Showing posts with label George Chandler. Show all posts
Showing posts with label George Chandler. Show all posts

Thursday, February 10, 2011

George Chandler

I think I should mention George Chandler (1898 - 1985) here, in my blog of Bit Actors.  I have a problem calling him a Bit Actor, though.  He has 444 titles listed on IMDb, so he must have been a star.  No matter.

Everyone who is a baby boomer remembers him as Uncle Petrie in the television series, "Lassie" from the 1950s.  He was much more than that.

Chandler started performing in vaudeville, and then in 1928 moved to silent films.  It is rather odd that there isn't much written about him on IMDb or Wikipedia.  TCM has a short biography.  He appears in The Virginian (1929) starring Gary Cooper, but most of his films before that were shorts. 
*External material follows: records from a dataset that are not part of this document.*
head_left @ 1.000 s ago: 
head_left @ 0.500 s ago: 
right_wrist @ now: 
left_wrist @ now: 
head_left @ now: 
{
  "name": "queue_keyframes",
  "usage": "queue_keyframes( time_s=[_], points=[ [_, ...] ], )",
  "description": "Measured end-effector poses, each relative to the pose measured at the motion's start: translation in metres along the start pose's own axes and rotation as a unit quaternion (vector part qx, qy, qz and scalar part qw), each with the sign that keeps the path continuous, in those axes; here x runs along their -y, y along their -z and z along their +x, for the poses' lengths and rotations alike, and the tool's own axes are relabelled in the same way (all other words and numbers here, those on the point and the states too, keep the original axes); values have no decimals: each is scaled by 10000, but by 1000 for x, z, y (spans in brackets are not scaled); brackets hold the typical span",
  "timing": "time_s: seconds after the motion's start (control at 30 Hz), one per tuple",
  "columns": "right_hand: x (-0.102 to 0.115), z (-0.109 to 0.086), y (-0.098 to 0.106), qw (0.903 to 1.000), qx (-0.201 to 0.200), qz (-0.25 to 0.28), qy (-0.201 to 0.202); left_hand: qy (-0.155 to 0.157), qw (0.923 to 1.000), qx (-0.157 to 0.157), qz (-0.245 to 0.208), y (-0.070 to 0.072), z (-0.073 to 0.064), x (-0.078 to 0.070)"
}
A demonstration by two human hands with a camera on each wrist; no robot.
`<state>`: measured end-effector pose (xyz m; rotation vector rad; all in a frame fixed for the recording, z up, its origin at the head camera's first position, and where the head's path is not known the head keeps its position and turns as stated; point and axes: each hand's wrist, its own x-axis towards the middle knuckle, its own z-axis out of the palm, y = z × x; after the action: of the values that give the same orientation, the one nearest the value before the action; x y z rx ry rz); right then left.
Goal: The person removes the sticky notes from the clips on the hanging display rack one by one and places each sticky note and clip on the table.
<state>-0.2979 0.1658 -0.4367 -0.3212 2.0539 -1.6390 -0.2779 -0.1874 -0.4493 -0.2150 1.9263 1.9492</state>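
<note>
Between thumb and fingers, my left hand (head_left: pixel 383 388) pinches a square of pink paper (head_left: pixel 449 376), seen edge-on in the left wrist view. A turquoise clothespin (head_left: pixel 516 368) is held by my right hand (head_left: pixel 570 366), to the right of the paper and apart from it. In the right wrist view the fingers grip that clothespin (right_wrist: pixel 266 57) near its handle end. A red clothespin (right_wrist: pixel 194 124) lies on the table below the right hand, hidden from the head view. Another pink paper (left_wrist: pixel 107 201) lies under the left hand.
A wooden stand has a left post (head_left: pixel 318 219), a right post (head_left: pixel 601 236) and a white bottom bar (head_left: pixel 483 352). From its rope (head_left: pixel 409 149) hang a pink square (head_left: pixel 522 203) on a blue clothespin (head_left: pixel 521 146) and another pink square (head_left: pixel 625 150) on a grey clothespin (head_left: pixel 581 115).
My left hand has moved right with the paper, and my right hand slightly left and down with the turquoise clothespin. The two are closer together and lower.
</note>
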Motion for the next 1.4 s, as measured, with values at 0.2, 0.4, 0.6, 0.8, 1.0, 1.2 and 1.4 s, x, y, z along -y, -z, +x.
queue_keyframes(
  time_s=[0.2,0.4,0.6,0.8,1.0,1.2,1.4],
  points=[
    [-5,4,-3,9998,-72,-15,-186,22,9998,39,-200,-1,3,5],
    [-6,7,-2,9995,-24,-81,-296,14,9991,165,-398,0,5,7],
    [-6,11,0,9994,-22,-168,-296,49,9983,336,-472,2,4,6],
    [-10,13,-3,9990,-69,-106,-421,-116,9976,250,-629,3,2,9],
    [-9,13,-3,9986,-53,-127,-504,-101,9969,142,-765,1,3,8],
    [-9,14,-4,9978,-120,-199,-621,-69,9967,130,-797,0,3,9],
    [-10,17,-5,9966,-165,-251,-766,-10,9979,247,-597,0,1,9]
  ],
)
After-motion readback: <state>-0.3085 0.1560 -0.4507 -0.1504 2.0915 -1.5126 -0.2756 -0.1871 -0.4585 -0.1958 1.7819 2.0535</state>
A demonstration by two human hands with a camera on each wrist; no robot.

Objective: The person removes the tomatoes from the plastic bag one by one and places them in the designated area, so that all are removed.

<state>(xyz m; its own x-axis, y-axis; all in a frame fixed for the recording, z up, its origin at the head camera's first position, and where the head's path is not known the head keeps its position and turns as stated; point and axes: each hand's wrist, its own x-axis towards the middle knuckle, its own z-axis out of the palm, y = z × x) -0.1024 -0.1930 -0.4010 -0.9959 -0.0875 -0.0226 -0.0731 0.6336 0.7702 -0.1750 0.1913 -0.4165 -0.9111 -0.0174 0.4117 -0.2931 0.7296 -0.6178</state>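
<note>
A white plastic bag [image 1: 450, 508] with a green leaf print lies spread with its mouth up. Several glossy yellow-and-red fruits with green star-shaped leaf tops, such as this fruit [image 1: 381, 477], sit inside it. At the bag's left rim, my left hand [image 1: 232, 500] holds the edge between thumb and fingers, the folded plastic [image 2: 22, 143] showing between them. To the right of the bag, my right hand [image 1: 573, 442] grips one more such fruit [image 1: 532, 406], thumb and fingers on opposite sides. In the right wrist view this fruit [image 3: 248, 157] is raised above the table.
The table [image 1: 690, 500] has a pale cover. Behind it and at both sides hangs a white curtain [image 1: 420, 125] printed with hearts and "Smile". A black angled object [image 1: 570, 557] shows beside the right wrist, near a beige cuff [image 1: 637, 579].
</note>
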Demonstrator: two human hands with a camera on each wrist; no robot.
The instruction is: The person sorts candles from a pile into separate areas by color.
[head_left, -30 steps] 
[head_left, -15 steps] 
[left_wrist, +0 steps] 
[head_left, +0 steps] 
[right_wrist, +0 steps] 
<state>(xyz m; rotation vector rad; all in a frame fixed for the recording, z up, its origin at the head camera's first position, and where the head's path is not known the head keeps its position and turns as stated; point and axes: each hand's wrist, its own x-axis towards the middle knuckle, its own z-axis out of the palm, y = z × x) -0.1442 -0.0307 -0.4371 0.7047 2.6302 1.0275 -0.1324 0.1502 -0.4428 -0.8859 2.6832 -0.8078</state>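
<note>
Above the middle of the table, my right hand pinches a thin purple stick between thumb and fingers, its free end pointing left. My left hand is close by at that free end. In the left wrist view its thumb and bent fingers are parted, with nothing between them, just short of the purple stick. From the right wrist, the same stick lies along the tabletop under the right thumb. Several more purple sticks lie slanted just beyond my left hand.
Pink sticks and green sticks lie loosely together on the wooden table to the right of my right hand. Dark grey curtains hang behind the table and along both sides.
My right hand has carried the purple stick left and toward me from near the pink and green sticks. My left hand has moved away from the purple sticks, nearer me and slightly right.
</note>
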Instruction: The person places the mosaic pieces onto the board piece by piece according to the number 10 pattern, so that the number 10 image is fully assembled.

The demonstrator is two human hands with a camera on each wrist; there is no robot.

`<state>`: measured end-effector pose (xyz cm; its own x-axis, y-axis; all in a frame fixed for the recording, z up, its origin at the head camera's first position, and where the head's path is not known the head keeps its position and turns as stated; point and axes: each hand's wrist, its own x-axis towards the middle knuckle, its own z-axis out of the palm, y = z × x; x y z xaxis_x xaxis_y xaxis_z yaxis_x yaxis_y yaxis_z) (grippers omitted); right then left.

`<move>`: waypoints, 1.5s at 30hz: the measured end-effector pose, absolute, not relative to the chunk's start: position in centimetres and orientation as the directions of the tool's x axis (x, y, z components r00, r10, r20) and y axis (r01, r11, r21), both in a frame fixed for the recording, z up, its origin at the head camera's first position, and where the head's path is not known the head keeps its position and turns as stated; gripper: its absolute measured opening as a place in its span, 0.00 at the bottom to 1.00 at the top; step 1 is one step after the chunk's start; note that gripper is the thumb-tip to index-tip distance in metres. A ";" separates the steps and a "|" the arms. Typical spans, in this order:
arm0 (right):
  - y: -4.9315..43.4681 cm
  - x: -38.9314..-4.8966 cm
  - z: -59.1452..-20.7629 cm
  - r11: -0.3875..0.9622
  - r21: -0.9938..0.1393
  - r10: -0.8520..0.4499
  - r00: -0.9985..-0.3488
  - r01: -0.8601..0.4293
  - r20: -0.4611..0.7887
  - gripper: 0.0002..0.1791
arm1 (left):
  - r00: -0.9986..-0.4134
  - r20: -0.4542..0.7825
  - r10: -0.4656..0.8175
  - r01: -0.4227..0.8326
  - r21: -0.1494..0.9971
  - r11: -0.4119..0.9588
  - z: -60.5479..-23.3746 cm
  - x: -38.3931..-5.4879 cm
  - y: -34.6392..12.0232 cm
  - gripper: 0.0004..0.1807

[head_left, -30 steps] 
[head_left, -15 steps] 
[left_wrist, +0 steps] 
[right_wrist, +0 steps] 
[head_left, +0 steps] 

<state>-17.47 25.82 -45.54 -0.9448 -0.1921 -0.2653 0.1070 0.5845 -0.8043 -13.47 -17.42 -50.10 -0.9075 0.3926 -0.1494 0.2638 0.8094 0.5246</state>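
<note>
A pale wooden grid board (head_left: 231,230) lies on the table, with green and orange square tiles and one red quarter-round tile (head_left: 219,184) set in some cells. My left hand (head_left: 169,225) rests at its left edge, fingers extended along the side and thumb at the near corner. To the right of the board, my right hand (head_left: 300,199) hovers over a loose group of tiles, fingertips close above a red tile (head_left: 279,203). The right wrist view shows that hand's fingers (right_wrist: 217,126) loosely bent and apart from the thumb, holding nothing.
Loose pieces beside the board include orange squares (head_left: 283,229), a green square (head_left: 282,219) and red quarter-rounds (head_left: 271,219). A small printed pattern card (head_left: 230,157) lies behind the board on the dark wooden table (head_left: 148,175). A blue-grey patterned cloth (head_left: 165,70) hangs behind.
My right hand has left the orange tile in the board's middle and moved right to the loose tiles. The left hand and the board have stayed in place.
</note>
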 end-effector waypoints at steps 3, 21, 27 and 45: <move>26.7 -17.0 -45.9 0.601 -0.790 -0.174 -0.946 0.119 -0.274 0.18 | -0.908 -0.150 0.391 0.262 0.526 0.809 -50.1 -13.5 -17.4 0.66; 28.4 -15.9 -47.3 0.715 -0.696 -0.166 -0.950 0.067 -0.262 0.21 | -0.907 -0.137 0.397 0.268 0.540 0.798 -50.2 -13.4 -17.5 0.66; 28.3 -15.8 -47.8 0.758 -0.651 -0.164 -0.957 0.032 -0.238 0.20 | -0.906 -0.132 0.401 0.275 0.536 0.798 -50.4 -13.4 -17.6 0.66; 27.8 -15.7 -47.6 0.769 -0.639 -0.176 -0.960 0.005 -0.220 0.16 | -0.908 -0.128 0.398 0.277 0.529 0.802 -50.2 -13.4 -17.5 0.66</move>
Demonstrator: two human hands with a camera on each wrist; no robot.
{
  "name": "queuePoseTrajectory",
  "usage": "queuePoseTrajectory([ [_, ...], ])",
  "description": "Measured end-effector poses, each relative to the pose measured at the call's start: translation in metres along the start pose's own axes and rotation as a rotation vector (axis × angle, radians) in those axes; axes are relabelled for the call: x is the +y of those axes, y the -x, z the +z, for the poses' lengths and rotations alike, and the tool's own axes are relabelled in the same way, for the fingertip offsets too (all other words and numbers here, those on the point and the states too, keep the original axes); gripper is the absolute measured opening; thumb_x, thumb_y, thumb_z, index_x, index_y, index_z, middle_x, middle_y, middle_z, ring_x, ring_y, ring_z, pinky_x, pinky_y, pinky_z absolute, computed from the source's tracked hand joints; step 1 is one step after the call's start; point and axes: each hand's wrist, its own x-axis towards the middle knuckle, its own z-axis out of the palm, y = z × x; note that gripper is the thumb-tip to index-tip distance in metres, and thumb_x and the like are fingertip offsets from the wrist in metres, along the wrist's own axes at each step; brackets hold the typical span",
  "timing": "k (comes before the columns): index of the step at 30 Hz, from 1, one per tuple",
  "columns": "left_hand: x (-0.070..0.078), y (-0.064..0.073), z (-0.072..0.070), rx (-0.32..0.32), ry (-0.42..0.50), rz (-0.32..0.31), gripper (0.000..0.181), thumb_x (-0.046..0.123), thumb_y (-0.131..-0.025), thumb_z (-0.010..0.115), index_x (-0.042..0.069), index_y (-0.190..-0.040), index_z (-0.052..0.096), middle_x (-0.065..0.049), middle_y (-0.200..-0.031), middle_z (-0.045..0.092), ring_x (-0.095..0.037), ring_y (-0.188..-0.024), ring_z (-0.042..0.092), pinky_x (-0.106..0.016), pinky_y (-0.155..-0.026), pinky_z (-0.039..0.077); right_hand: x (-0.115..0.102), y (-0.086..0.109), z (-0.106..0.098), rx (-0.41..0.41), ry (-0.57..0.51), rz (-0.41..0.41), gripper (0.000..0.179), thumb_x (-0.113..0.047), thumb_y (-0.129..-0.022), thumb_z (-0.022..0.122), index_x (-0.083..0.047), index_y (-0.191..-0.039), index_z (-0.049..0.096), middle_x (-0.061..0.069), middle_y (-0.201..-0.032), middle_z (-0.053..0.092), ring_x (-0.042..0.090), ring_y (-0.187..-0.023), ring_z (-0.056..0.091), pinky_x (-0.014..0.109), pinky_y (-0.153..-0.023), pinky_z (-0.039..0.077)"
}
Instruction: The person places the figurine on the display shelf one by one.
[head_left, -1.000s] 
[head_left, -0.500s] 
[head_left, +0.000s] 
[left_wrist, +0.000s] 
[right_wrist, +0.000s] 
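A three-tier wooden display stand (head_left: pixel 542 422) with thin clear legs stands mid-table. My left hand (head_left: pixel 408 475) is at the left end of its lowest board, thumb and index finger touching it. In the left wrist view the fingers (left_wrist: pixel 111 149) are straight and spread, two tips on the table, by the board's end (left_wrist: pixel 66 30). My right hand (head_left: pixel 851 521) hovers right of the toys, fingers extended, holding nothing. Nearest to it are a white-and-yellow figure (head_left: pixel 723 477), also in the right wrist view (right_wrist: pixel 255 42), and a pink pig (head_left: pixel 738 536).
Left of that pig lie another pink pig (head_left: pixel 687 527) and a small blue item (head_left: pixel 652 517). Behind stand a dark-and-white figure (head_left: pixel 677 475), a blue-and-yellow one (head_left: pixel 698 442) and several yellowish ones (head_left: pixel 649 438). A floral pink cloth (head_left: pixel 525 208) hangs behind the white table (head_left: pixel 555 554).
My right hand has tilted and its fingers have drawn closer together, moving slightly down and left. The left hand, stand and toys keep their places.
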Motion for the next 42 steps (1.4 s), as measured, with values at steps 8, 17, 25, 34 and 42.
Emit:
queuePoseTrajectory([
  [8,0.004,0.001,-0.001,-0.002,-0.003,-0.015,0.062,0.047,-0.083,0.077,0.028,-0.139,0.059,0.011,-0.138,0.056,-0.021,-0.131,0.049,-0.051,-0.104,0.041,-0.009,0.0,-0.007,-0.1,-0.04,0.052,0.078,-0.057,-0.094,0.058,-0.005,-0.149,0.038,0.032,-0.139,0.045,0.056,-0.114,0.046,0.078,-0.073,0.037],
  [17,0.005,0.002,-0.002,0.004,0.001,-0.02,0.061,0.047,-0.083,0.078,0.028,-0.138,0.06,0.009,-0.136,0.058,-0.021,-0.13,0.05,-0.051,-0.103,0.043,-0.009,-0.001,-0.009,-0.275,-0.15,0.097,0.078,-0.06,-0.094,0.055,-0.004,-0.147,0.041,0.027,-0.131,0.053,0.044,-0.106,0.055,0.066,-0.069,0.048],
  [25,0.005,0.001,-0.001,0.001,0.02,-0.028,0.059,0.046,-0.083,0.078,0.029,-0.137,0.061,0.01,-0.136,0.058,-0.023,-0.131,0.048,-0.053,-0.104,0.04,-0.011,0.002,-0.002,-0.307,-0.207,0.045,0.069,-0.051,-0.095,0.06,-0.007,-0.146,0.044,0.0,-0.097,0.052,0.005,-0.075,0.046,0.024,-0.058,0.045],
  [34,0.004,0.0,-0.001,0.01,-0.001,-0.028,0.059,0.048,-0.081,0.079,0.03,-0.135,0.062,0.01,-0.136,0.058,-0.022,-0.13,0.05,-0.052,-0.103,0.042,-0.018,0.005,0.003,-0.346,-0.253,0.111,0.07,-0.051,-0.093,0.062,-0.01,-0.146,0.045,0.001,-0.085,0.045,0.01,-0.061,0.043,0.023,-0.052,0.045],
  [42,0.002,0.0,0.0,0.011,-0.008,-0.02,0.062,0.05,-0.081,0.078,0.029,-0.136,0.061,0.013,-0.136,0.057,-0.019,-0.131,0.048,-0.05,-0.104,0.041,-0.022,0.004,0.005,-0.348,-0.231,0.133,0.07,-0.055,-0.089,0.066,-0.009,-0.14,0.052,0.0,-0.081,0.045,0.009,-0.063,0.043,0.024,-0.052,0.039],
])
In 1933 he plays W. C. Fields' son in The Fatal Glass of Beer.  Fields was only five years older than Chandler.  There are six films with Chandler and Dick Powell, starting with Blessed Event (1932) and Footlight Parade the next year. 

Chandler made an interesting movie in 1936 called The Country Doctor.  He wasn't the doctor, he played a character called Greasy.  It was a story about a small town doctor who delivers quintuplets, and they filmed the Dionne Quintuplets (b. 1934) for the part.  As a child, my family had 16mm home movies that my grandfather filmed, and somehow we came across some old Pathe newsreels in our collection.  A news item about the Quints was in one of them.  I wish I still had those films!

The list of stars Chandler worked with must be incredible.  Ten films with Spencer Tracy, five with Jimmy Stewart, six with Henry Fonda, six with Una Merkel and also with Claire Trevor, and he made 23 films with his friend, director William Wellman (1896 - 1975).  The list is much longer, but I can't search through all of his work!

1939 was a good year to look at.
   Blondie Meets the Boss
   Calling Dr. Kildare
   Young Mr. Lincoln
   Mr. Moto Takes a Vacation
   Beau Geste
   Mr. Smith Goes to Washington

He worked with Charlie Chan and Mr. Moto, but most of his parts were very small.  He was the photographer or the sleazy reporter.  He was the next door neighbor, the elevator operator or the bartender.  His soft voice played well as a friendly character, but he had a look that could be turned on to make you think he was up to something. 

By the 1950s he was also working in TV teleplays and series'.  In 1954 he was in The High and the Mighty with John Wayne, one of five films with The Duke.

In addition to "Lassie," Chandler was a regular on "Waterfront" and "The Adventures of Kit Carson."  In the 1960s he had his own series called "Ichabod and Me" that only lasted one season.  In the 1970s we see him in "Alias Smith and Jones" once again in bit parts.  In 1978 he appears as a DMV clerk in Every Which Way but Loose starring Clint Eastwood.

George Chandler's final film he plays an elderly man in The Apple Dumpling Gang Rides Again (1979).  Fitting as he was 81 years old.  Us baby boomers will miss you, Unlce Petrie!  You are a star in every Bit Part you had.

Friday, July 9, 2010

Young Mr. Lincoln (1939)

I don't think Henry Fonda could ever have been classified a bit actor.  In his first film, The Farmer Takes a Wife (1935), he gets second billing to Janet Gaynor.  In 1939 he was just 34 years old and played Abraham Lincoln in Young Mr. Lincoln, a fictionalized account of the president's early life. 

Let's look for other famous names in the cast.  Milburn Stone played Stephen Douglas long before he became the doctor in "Gunsmoke."  He was 35 years old while working on Lincoln, and this was almost his fiftieth role in movies.

Edwin Maxwell, who was Freedonia's Secretary of War in the Marx Brother's Duck Soup (1933), was in his 74th film here.  In 1929 he started acting in film, and in ten years appeared in 110 films.

Jack Kelly was 12 years old playing a boy here.  Of course he would become Bart Maverick much later on TV.  Dickie Jones was the same age as Kelly, and his most famous roles were as a child actor.  (Here we go again...back to Destry Rides Again!)

George Chandler had an uncredited part in this, his 165th film.  I fondly remember him as Uncle Petrie in "Lassie" on TV.  He has 444 roles listed on IMDb, and is remembered mostly for all the TV he did.  I should blog about him in the future.

Let's not forget Ward Bond (again) and Donald Meek, who had a long career as a character actor in comedies with Mae West and W. C. Fields, Laurel and Hardy, Penny Singleton, William Powell and others, plus his wonderful role in Stagecoach as Peacock the whiskey salesman, and parts in so many other films.  It's a shame we lost him in 1946 at age 68.  Another future blog topic.